Currency is money. Coins are things that have value because they can be used as currencies. Bitcoin is a currency (because it can be exchanged for real money). Ethereum is a coin (because it works as a way of creating new currencies). Cryptocurrency is the term for all of this, which includes both currency and coins. That’s why your question about the difference between currency and coin sounds so strange: there isn’t any real difference.
The word cryptocurrency comes from cryptography, which means “writing in code”. Money also comes from cryptography: when we say we have money, what we mean is that someone who trusted us has given us some coins (which are like tokens), so we can exchange them for something else. The same thing happens with cryptocurrencies: people who trust you get coins from you; you convert them into something else; and they use those coins to make more bitcoins or ethers, which they exchange for other things
Sure, Bitcoin is a currency.

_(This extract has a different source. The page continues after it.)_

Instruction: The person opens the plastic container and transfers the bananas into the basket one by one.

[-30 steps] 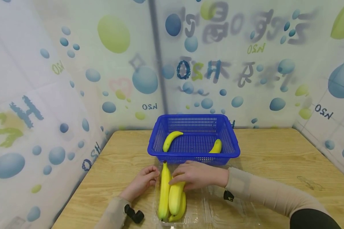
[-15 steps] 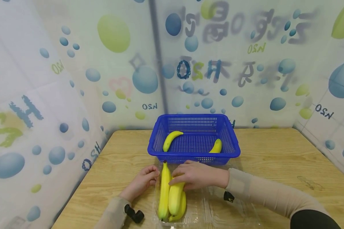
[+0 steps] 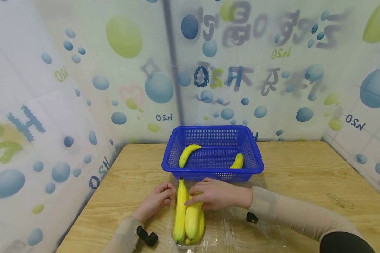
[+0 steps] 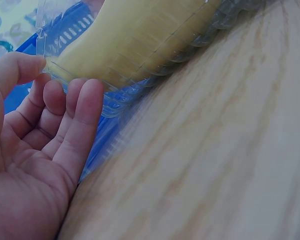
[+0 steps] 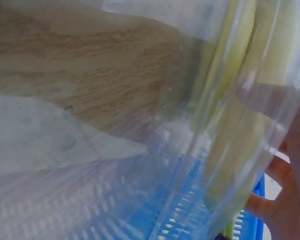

But it’s also a medium of exchange, a unit of account, and a store of value. You can buy stuff with it—tickets to the Met in New York, or a Lamborghini. You can save your Bitcoins on an exchange like Coinbase and they’ll be there when you need them, like cash in the bank.
Bitcoin is as much a store of value as gold. It’s not just that people will want to hold it; it’s that they will want to hold more of it than they need for day-to-day needs. And if you’re not just going to save the Bitcoin for yourself, why would you put all your eggs in one basket?
I don’t think this is happening yet. Bitcoin may never become a true global currency; but I do think it has the potential to become something like gold was for most of history—a store of value, an alternative unit of account, and a medium of exchange.